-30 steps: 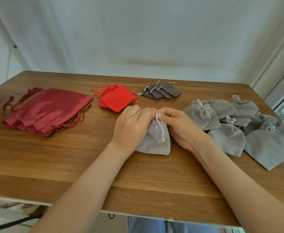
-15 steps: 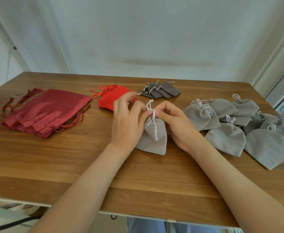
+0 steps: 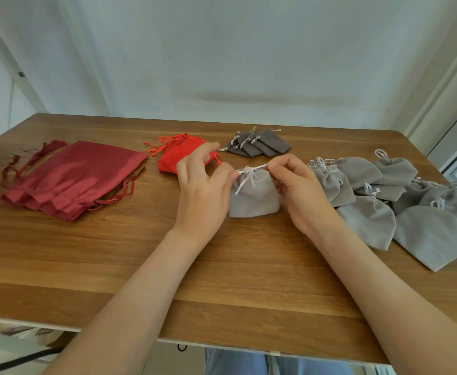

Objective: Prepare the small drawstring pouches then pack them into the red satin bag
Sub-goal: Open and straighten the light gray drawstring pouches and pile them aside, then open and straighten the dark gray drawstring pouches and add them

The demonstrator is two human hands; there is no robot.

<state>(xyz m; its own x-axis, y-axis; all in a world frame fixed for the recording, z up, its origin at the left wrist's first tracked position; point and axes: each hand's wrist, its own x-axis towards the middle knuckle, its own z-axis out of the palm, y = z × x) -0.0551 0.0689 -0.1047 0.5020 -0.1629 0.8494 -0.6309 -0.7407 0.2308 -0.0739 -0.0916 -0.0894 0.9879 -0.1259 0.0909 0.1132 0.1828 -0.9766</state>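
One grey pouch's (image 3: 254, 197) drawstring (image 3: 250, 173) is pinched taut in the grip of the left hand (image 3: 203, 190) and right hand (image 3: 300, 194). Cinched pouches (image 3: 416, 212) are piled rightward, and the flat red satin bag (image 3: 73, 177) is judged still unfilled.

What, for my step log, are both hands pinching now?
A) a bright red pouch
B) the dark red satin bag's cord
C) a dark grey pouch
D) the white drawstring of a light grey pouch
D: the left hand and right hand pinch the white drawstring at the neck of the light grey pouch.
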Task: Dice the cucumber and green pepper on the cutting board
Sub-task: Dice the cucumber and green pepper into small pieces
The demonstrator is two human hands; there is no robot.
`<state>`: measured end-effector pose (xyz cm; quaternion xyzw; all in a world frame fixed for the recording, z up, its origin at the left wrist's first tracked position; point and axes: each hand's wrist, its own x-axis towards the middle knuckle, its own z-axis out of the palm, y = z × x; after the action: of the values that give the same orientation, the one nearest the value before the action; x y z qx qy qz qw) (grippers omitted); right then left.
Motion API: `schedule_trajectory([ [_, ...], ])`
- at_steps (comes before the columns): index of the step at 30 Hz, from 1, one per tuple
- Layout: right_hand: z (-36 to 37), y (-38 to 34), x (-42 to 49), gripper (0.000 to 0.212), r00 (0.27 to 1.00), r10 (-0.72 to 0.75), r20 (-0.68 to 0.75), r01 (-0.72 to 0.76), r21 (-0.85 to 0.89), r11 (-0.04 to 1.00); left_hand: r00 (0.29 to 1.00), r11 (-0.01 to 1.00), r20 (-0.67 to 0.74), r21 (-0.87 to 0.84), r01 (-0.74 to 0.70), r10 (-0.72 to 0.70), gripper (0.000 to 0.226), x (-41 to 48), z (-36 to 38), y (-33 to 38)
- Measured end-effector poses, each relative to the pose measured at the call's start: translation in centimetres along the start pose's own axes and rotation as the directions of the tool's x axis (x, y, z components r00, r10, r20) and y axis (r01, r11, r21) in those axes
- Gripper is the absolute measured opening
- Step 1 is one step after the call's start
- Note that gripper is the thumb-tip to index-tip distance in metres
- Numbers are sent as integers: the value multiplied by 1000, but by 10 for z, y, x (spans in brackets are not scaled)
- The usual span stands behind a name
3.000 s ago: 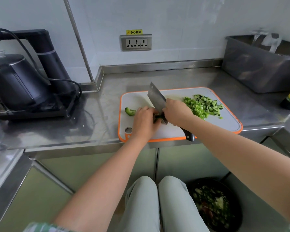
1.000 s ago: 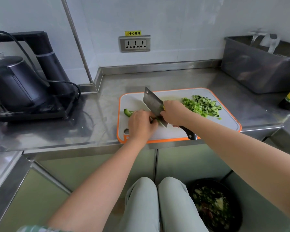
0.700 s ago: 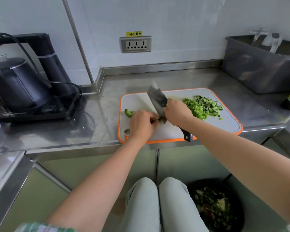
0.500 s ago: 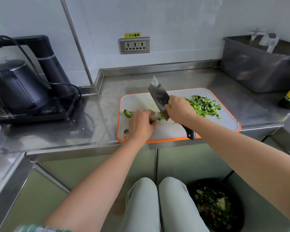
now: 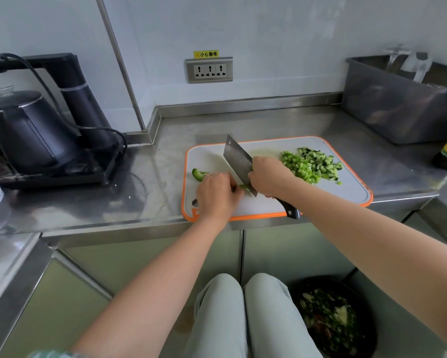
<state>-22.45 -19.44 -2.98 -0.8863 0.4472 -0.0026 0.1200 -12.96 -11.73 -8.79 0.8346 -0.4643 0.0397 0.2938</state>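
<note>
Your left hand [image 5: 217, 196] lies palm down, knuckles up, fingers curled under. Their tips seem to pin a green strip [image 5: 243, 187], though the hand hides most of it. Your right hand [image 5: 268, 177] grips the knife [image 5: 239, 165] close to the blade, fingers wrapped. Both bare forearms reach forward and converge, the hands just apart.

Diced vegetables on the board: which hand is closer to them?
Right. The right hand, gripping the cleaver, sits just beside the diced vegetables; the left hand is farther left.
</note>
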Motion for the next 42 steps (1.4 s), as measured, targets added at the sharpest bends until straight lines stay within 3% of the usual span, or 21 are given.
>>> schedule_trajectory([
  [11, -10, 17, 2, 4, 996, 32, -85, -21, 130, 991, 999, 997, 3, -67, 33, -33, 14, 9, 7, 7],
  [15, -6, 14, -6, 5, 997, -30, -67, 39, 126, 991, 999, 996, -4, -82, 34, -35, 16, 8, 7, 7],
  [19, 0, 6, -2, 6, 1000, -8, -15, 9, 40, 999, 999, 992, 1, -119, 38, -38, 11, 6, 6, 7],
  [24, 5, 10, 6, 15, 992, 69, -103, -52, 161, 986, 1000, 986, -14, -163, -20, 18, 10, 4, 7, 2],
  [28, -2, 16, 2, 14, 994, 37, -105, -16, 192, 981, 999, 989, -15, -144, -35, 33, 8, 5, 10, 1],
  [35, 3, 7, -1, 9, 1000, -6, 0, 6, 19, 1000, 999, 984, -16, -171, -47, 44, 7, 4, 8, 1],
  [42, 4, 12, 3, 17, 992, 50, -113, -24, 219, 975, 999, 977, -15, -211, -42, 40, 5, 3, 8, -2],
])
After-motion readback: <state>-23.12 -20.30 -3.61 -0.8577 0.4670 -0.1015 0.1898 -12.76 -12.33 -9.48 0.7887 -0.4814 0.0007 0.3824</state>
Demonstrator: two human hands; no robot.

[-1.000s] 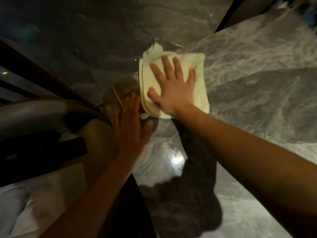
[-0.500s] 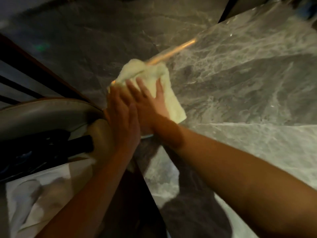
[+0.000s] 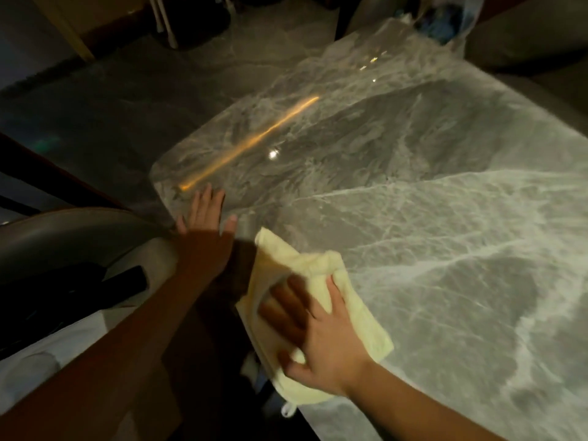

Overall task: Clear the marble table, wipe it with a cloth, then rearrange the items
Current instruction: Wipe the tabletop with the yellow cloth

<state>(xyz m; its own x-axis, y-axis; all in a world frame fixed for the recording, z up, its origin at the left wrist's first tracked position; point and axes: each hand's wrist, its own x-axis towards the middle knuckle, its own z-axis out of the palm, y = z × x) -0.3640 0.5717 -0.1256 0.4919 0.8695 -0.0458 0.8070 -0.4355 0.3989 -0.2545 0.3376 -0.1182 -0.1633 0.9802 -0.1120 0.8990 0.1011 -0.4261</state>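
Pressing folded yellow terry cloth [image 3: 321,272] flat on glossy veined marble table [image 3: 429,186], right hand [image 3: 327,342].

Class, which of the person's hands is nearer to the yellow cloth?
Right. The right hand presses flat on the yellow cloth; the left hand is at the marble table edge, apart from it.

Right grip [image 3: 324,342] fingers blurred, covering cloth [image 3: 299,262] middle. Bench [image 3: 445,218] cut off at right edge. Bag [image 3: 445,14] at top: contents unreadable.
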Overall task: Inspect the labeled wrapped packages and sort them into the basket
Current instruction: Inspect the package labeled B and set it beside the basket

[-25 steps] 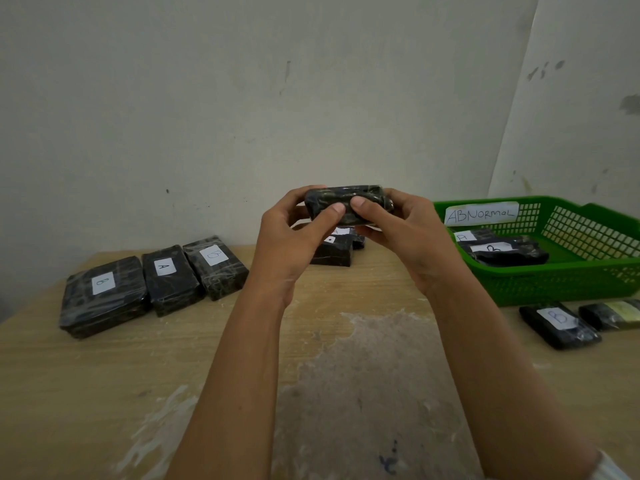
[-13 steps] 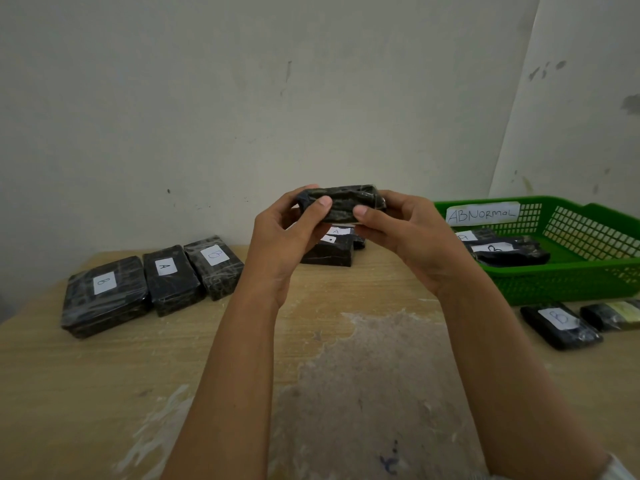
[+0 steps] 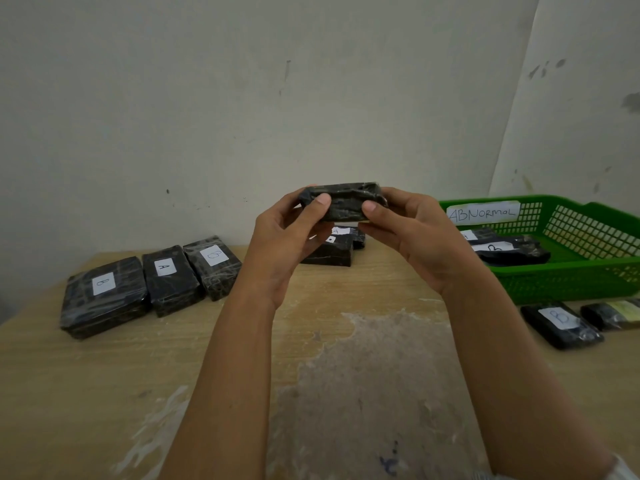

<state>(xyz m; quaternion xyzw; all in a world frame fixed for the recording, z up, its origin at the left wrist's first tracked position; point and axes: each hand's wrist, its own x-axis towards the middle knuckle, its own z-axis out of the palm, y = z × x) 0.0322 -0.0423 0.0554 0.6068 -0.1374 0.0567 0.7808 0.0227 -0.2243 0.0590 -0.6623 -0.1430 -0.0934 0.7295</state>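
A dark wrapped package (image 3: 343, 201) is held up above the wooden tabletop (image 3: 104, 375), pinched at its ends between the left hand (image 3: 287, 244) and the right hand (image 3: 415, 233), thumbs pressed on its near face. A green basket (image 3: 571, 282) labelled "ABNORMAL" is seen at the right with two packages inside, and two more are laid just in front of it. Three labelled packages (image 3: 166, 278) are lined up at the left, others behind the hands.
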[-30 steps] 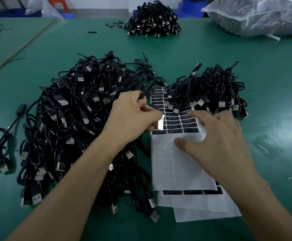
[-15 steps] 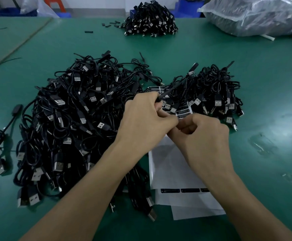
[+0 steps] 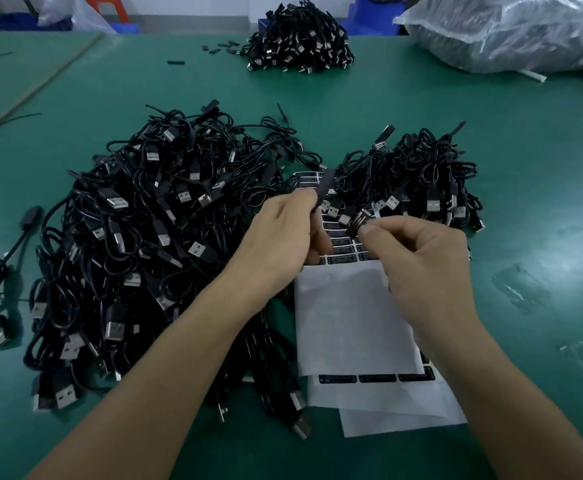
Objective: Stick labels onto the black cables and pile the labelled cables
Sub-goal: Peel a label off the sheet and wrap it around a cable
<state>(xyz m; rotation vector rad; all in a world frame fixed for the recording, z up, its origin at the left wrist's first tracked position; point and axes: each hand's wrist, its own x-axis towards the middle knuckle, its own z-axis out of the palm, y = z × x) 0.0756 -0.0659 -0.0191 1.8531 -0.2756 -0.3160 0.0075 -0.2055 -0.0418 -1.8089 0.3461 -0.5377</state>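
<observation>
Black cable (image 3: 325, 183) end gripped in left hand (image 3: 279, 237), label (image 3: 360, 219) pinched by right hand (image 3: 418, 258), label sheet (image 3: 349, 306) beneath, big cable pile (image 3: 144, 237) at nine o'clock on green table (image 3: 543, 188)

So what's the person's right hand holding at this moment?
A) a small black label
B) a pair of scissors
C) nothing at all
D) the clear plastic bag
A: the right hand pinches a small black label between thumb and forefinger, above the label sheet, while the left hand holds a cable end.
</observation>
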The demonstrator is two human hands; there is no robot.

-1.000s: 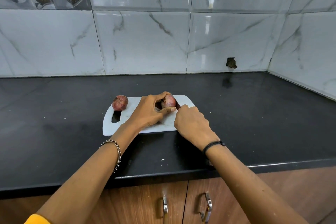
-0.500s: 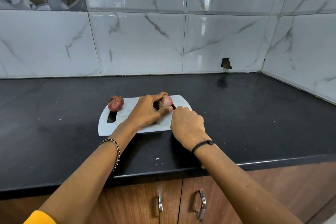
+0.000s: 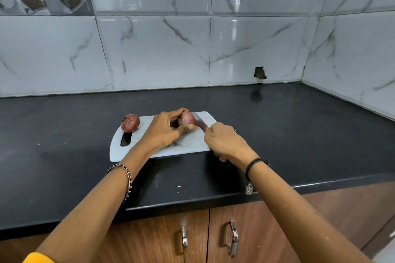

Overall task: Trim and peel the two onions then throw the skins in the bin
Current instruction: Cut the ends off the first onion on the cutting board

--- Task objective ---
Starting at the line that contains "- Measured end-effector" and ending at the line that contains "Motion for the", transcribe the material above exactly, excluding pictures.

--- Solution for this problem ---
- Measured end-effector poses, each relative to the pose measured at the call's start: translation in centimetres along the start pose's own axes and rotation as the directions of the tool's x axis (x, y, z components r00, r10, r20) and y axis (r01, r11, r21) in those axes
- Gripper is the absolute measured opening
- Step 1 is one step after the call's start
- Note that gripper is the thumb-tip to index-tip distance in metres
- Numbers are sent as integers: the value multiplied by 1000, but by 10 for z, y, x (spans in brackets are not scaled)
- The usual span stands behind a name
3.000 s ago: 
1.000 s ago: 
0.700 s ago: 
0.500 s ago: 
now: 
<state>-22.45 -19.44 -2.98 -0.8863 0.4472 -0.0026 0.1200 -12.96 -11.73 -8.79 0.8346 -0.4643 0.0397 0.2938</state>
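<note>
Your left hand [image 5: 217, 196] lies palm down, knuckles up, fingers curled under. Their tips seem to pin a green strip [image 5: 243, 187], though the hand hides most of it. Your right hand [image 5: 268, 177] grips the knife [image 5: 239, 165] close to the blade, fingers wrapped. Both bare forearms reach forward and converge, the hands just apart.

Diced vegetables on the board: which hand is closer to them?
Right. The right hand, gripping the cleaver, sits just beside the diced vegetables; the left hand is farther left.
</note>
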Motion for the next 42 steps (1.4 s), as measured, targets added at the sharpest bends until straight lines stay within 3% of the usual span, or 21 are given.

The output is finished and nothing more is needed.